Friday the 13th Part VI: Jason Lives (stylized onscreen as Jason Lives: Friday the 13th Part VI) is a 1986 American slasher film written and directed by Tom McLoughlin, and starring Thom Mathews, Jennifer Cooke, David Kagen, and C.J. Graham. It is a sequel to Friday the 13th: A New Beginning (1985) and the sixth installment in the Friday the 13th franchise, being the last one to feature Tommy Jarvis (Mathews) as the protagonist. Continuing from the events of the previous film, the plot follows Tommy after he accidentally resurrects mass murderer Jason Voorhees (Graham) while attempting to destroy his body to ensure he will not return. While Jason returns to Crystal Lake for another killing spree, Tommy must overcome his fear of the masked killer that has haunted him for years, and find a way to stop him once and for all.
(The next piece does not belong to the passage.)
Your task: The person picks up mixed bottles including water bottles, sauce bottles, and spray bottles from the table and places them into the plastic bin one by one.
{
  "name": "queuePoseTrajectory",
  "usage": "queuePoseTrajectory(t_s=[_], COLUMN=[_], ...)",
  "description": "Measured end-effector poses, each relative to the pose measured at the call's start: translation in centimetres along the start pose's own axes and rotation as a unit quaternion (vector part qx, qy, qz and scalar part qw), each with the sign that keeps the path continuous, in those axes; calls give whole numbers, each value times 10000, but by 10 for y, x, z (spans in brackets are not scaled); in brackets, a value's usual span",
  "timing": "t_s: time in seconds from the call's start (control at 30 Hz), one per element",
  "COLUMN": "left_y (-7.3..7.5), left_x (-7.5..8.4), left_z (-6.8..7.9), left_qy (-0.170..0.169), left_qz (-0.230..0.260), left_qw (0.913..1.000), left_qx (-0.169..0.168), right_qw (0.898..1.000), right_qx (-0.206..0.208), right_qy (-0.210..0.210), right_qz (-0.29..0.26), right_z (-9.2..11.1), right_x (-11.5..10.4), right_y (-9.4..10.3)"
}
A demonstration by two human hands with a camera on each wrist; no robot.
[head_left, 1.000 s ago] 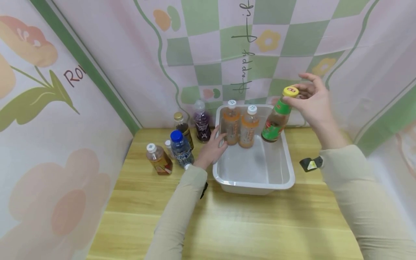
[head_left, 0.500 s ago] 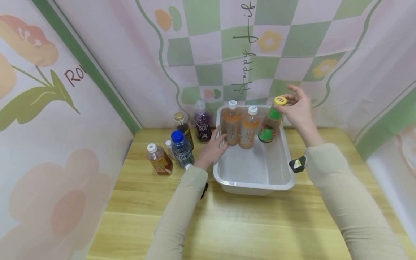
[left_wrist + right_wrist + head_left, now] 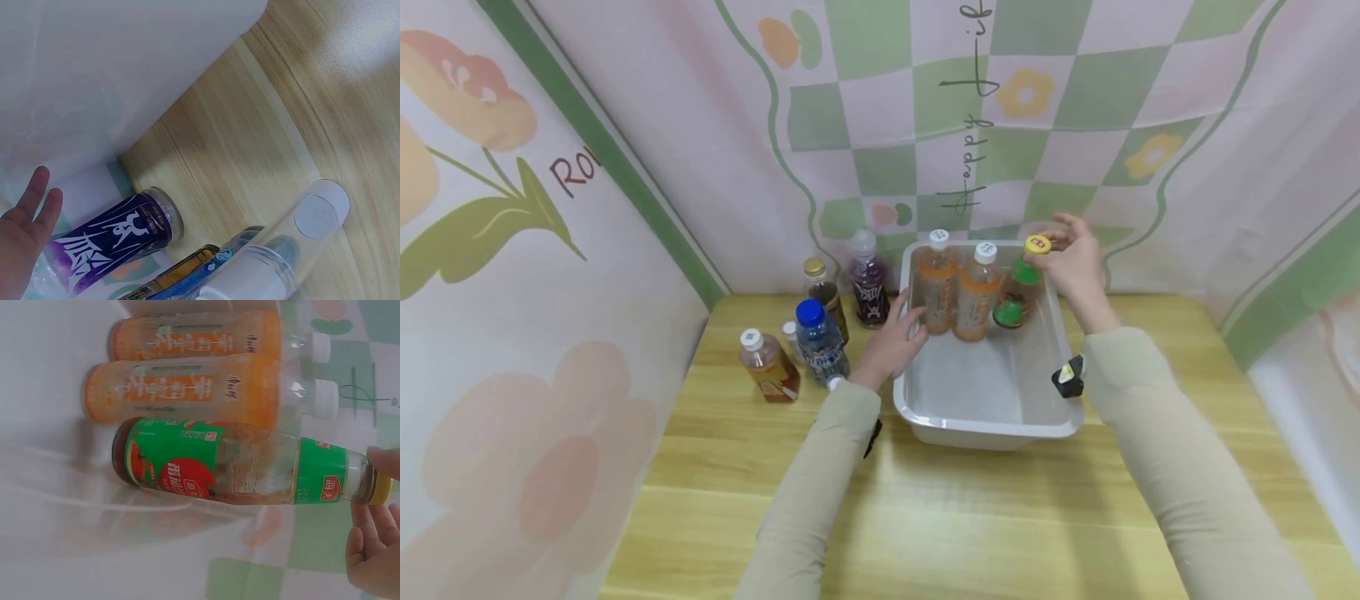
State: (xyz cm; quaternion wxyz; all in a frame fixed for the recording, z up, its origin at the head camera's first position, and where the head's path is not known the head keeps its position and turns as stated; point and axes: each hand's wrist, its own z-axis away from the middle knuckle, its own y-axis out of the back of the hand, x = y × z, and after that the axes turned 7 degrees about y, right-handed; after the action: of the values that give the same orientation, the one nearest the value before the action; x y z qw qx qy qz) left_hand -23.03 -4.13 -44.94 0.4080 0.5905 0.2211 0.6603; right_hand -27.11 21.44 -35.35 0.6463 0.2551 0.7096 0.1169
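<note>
My right hand (image 3: 1075,265) pinches the yellow cap of a glass sauce bottle (image 3: 250,465) with green labels. The bottle stands in the back right of a white plastic tub (image 3: 985,430), right beside two orange-labelled drink bottles (image 3: 936,287) (image 3: 976,302) with white caps. In the right wrist view, thumb and fingers meet at the neck and cap. My left hand (image 3: 887,352) rests at the tub's left rim, its fingers spread and partly over the edge. The left wrist view shows two of its fingers (image 3: 39,209) straight, near a purple-labelled bottle (image 3: 119,237).
Left of the tub stand a blue-capped bottle (image 3: 822,346), a gold-capped dark bottle (image 3: 826,302) and an amber drink bottle (image 3: 771,373) on the wooden table (image 3: 970,525). A small white-capped clear container (image 3: 281,250) is close by. A patterned curtain (image 3: 880,108) hangs behind.
My right hand has moved left and down with the sauce bottle, bringing it from a tilt over the right rim to nearly upright beside the orange-labelled bottles. The left hand has stayed put.
</note>
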Motion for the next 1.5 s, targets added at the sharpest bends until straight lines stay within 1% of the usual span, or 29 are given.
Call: queuePoseTrajectory(t_s=[0.2, 0.3, 0.47, 0.57, 0.7, 0.83, 1.0, 1.3, 1.5], left_y=[1, 2, 2, 2, 2, 2, 1, 1, 0], left_x=[0, 0, -1, -2, -2, -2, -1, 0, -1], left_z=[0, 0, 0, -1, -1, -1, 0, -1, -1], left_qy=[-4, 10, 40, 47, 39, 25, 2, -17, -23], left_qz=[-23, -60, -60, -68, -87, -87, -74, -59, -33], left_qw=[10000, 10000, 10000, 10000, 9999, 9999, 10000, 10000, 10000], left_qx=[-15, -39, -45, -40, -51, -52, -37, -4, 6], right_qw=[10000, 10000, 9988, 9965, 9910, 9821, 9723, 9656, 9636], right_qx=[3, -13, -12, 0, 20, 89, 201, 331, 248], right_qy=[-25, -87, -300, -512, -814, -1164, -1501, -1596, -1539], right_qz=[71, -12, -398, -660, -1059, -1478, -1780, -2024, -2171], right_z=[-4, -6, -9, -10, -9, -9, -9, -10, -9], right_x=[8, 13, 20, 23, 26, 29, 33, 38, 41], right_y=[-9, -11, -12, -12, -14, -17, -21, -24, -24])
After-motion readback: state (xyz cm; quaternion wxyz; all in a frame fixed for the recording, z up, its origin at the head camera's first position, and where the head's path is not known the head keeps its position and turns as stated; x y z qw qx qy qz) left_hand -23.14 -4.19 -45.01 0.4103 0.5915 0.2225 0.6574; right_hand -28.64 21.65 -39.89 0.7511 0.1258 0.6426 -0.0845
The original storyline had Tommy Jarvis become the series' new antagonist, but after the poor fan reception of A New Beginning, the producers instead brought Jason Voorhees back. In resurrecting Jason, McLoughlin made him an explicitly supernatural force for the first time in the series. This version of Jason, an undead and more powerful superhuman, would become the standard depiction for the rest of the series. The film also introduced metahumor, gothic horror, and action film elements, including shootouts and car chases, into the series.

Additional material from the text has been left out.